(Source data)
[Start of Attachment]
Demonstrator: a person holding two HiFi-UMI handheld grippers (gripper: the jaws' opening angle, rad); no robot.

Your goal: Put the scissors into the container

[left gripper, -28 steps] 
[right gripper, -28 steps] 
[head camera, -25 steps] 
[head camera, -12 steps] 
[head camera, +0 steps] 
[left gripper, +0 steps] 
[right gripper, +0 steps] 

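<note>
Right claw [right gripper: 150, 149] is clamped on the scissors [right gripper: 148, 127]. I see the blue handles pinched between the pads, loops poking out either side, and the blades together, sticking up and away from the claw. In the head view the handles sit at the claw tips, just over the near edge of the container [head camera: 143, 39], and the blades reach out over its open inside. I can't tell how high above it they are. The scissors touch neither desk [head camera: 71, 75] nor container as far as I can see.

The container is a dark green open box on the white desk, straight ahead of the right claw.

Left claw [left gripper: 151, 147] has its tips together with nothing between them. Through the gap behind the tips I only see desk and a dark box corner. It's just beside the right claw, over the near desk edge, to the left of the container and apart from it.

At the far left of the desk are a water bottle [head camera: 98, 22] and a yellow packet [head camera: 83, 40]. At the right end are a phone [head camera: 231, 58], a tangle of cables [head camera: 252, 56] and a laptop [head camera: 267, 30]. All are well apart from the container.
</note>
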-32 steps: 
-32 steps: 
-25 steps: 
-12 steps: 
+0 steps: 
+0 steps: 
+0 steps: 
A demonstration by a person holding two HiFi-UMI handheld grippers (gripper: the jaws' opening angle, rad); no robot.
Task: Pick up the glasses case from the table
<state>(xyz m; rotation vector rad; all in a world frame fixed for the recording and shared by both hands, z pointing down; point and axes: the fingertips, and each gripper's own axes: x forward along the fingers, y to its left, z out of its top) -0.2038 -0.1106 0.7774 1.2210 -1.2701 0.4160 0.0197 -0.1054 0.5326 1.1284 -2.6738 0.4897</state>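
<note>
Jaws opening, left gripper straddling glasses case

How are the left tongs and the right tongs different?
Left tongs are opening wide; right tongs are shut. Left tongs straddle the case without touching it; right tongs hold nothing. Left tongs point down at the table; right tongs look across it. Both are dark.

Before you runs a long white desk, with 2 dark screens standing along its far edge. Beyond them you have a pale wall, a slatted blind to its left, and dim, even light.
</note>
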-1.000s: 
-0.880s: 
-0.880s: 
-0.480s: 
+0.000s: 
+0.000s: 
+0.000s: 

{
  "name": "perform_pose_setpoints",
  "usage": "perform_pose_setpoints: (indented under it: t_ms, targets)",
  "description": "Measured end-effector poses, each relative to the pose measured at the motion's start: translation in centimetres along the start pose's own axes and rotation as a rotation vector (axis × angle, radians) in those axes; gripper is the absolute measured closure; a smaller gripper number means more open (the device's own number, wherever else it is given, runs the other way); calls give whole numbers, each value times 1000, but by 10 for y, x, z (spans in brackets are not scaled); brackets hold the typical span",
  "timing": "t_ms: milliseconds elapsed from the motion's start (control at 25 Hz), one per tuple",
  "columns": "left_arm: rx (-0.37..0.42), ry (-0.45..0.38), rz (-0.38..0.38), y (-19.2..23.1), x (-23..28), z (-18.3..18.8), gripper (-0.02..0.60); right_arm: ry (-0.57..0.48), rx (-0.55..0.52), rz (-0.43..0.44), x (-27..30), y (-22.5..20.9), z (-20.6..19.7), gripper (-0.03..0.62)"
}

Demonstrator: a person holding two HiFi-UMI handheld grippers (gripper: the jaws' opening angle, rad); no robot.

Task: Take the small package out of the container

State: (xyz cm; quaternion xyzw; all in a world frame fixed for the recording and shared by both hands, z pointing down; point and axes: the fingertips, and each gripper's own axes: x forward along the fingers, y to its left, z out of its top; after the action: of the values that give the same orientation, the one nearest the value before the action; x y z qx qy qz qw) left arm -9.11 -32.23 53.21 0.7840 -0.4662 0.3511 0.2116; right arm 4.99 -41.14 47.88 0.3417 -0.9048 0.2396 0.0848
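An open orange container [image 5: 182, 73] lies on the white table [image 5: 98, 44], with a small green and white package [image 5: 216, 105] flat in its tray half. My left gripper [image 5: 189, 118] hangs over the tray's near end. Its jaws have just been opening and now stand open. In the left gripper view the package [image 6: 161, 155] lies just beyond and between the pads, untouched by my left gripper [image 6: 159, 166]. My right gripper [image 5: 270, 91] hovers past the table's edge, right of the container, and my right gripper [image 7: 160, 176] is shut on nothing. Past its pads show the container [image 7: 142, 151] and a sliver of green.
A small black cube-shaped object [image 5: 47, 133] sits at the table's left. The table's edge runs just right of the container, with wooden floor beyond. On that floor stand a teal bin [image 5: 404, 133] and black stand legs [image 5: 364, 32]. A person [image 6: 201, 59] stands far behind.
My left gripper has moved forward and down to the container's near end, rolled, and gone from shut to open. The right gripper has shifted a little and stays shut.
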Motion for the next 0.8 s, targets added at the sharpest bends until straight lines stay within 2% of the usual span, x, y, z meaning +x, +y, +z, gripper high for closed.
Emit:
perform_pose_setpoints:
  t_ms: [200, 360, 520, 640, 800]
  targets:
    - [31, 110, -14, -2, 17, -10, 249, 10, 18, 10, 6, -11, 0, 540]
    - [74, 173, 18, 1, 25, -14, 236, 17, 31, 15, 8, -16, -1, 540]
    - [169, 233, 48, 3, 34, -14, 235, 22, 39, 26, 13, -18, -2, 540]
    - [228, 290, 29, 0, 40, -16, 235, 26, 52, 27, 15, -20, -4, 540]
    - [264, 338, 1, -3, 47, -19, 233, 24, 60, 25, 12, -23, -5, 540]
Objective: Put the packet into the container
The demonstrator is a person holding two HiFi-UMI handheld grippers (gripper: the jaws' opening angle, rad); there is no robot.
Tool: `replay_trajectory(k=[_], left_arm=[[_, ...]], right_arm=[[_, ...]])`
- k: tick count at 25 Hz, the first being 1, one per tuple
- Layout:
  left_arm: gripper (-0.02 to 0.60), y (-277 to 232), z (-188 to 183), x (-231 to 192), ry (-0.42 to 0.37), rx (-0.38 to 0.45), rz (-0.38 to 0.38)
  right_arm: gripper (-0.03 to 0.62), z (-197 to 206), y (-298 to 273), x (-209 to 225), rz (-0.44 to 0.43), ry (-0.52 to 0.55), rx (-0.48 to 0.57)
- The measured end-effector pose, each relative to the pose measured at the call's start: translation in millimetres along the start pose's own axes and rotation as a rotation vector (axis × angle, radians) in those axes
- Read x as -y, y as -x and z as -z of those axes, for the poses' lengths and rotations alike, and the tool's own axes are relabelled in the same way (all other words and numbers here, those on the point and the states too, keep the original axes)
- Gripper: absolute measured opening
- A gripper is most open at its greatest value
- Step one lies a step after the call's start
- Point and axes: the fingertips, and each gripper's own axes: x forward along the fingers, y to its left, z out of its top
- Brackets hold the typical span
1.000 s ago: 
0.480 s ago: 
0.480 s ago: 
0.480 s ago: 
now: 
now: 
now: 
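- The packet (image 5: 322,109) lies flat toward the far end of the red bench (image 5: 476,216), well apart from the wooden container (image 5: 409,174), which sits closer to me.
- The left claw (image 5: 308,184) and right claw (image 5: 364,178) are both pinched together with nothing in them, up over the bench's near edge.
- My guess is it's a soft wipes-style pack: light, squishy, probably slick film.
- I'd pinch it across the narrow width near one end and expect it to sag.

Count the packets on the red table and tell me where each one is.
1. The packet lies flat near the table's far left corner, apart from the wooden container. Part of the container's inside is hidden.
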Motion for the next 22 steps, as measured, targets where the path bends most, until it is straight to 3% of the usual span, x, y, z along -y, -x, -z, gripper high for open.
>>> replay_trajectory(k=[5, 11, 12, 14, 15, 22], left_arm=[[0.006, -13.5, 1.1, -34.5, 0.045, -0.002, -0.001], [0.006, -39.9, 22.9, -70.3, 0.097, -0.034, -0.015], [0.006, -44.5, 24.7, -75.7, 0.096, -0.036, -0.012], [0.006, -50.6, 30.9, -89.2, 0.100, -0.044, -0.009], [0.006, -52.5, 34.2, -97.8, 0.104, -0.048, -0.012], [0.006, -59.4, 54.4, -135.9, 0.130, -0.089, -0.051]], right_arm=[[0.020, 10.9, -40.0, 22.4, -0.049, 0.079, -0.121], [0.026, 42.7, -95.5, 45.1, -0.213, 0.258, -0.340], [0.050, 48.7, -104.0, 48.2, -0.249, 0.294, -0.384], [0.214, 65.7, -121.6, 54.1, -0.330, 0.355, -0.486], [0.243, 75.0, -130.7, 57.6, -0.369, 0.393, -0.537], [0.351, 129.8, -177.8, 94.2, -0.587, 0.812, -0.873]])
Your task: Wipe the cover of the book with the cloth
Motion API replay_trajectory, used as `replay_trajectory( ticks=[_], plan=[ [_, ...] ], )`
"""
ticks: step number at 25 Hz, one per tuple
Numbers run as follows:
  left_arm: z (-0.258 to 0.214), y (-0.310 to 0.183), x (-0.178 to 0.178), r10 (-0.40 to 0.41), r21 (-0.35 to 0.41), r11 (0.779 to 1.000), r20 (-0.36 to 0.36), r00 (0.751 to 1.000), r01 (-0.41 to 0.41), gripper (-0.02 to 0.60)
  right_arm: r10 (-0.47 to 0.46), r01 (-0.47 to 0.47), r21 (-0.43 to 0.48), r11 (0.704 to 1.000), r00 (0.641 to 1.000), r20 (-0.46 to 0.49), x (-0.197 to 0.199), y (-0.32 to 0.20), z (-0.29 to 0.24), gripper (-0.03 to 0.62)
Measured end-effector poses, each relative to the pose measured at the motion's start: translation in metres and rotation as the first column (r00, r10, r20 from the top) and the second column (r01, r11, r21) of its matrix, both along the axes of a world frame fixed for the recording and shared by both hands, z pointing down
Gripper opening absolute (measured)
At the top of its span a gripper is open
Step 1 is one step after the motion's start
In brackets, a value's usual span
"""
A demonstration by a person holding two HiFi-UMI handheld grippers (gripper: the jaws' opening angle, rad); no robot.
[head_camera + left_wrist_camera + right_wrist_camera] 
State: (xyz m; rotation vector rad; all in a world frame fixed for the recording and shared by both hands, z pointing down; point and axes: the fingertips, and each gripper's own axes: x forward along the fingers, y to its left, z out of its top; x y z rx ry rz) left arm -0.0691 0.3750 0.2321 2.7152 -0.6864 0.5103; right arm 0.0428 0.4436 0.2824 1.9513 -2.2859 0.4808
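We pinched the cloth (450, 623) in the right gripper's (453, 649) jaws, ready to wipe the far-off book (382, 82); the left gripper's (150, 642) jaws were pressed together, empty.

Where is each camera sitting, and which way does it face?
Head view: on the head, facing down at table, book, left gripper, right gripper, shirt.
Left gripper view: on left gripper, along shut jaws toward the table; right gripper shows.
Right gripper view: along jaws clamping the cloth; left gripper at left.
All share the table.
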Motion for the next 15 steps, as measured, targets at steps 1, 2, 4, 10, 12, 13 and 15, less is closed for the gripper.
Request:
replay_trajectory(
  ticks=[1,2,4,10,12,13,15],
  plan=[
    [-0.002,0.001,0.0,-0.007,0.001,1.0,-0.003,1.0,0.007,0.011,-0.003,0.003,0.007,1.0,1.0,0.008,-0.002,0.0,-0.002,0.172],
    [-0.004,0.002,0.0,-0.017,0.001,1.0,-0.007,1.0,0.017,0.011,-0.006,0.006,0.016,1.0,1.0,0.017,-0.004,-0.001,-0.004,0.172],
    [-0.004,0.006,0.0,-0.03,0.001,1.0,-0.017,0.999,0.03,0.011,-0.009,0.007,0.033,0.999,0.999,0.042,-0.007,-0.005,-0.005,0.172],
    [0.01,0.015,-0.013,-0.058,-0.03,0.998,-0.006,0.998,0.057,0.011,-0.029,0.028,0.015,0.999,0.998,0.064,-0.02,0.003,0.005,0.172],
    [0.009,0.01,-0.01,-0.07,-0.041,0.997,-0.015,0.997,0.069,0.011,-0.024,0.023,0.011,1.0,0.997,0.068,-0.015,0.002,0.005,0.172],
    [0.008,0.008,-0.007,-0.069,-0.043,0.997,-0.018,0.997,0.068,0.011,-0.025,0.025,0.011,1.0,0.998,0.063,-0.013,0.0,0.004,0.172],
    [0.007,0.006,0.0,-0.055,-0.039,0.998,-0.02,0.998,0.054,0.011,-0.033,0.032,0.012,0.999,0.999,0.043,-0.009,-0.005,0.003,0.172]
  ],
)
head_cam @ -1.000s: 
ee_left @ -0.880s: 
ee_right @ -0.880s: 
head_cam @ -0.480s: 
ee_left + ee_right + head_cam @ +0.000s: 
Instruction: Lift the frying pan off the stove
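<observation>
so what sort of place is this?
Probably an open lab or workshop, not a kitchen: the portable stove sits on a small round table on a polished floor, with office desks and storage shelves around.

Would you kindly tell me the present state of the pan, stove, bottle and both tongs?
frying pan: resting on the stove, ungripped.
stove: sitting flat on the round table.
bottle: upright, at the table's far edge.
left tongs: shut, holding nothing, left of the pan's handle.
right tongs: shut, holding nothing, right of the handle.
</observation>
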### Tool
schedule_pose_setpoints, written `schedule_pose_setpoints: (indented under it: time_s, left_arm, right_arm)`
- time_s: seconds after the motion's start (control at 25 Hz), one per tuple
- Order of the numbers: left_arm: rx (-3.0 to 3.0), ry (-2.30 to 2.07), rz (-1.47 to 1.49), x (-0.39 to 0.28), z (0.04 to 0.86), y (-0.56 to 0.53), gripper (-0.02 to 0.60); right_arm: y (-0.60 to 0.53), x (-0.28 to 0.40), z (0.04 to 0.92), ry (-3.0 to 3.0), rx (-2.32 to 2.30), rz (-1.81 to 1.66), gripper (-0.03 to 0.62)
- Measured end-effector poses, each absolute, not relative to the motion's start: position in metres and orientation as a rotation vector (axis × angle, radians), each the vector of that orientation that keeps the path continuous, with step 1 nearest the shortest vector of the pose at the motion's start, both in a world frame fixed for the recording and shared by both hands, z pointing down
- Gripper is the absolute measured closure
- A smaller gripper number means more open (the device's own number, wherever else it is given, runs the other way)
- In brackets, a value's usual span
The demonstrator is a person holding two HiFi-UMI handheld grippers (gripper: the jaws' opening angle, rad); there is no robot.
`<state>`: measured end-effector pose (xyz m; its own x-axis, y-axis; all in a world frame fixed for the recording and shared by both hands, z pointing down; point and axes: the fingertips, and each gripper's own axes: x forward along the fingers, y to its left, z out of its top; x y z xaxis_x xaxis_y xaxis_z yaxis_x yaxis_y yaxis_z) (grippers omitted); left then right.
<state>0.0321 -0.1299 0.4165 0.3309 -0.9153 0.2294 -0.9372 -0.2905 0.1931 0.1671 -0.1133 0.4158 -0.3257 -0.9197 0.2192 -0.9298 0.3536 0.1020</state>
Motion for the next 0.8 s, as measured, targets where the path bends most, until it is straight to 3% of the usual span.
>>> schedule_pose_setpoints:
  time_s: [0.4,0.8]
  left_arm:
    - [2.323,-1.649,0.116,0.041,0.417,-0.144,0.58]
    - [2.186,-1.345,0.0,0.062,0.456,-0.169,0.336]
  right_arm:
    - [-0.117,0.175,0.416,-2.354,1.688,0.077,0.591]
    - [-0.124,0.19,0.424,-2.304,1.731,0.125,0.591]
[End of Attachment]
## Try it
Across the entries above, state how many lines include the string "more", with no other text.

## Your response
2